EXERCISE GOAL -> Of the lines below, write out exactly those from the line with "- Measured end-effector" through the line with "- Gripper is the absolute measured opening", both included, and skip the rest.

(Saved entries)
————————

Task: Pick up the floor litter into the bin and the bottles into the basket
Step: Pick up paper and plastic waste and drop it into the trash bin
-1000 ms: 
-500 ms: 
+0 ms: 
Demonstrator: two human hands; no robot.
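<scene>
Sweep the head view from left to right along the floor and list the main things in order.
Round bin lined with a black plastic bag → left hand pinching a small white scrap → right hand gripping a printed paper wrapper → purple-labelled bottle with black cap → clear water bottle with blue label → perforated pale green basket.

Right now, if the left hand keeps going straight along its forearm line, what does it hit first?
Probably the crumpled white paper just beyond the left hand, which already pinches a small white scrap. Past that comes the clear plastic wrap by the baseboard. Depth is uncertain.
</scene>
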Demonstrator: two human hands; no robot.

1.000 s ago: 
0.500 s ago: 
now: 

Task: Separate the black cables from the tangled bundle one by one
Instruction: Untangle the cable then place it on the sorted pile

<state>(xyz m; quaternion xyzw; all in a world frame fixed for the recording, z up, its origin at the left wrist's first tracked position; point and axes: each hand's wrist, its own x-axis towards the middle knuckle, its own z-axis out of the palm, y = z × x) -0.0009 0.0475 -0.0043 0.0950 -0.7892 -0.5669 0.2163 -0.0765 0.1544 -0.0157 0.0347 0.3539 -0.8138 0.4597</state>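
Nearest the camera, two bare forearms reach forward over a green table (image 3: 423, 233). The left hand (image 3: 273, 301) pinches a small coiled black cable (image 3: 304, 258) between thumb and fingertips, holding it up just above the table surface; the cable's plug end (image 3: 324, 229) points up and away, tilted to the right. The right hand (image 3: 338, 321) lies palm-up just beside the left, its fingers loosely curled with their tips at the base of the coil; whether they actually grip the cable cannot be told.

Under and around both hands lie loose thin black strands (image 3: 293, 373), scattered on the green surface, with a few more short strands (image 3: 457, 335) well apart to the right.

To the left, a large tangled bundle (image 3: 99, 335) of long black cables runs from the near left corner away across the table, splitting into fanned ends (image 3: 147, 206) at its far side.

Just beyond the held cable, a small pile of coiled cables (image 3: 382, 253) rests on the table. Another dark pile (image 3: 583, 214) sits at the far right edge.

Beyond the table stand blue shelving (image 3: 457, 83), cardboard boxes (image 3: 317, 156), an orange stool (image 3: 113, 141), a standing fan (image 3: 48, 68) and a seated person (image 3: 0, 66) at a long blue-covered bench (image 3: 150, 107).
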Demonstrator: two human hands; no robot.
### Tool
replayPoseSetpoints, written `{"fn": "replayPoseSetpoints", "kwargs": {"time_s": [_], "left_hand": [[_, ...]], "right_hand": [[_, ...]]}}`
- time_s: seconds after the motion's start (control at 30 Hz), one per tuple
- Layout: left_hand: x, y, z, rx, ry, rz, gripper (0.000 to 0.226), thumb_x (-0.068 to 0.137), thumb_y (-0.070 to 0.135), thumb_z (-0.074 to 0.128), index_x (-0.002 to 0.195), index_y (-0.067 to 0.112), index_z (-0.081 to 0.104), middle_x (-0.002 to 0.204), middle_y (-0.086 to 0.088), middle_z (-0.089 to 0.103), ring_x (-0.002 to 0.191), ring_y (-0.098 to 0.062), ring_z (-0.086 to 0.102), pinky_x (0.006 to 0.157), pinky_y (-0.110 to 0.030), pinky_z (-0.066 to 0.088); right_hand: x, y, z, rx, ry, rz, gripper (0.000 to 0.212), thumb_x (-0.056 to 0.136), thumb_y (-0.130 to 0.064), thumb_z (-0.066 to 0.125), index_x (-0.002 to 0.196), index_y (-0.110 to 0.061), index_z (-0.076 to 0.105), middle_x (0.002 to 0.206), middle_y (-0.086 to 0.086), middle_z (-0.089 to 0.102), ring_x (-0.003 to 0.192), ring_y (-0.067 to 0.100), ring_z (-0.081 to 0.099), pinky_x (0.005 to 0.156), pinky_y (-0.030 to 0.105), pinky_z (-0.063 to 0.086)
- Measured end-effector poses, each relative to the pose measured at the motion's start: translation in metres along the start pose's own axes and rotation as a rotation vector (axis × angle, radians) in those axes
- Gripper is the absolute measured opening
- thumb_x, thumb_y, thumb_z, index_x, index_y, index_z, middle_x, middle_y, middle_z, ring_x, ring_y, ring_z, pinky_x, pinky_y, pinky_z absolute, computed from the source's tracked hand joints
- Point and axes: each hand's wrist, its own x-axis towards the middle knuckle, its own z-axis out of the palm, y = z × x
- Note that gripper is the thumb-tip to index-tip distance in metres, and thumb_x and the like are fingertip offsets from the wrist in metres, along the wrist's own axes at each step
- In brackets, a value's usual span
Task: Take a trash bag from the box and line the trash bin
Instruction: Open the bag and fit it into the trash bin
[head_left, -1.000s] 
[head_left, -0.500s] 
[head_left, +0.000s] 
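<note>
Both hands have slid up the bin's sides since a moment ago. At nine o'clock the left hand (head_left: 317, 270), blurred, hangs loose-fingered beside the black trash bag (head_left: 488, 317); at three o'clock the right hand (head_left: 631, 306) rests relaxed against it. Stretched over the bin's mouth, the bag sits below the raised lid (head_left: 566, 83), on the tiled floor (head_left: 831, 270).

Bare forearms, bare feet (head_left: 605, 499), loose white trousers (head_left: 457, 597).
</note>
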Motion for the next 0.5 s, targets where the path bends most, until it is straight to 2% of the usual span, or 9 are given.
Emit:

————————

EXERCISE RESULT ->
- Measured end-effector poses, each relative to the pose measured at the motion's start: translation in metres along the start pose's own axes and rotation as a rotation vector (axis × angle, radians) in those axes
- Gripper is the absolute measured opening

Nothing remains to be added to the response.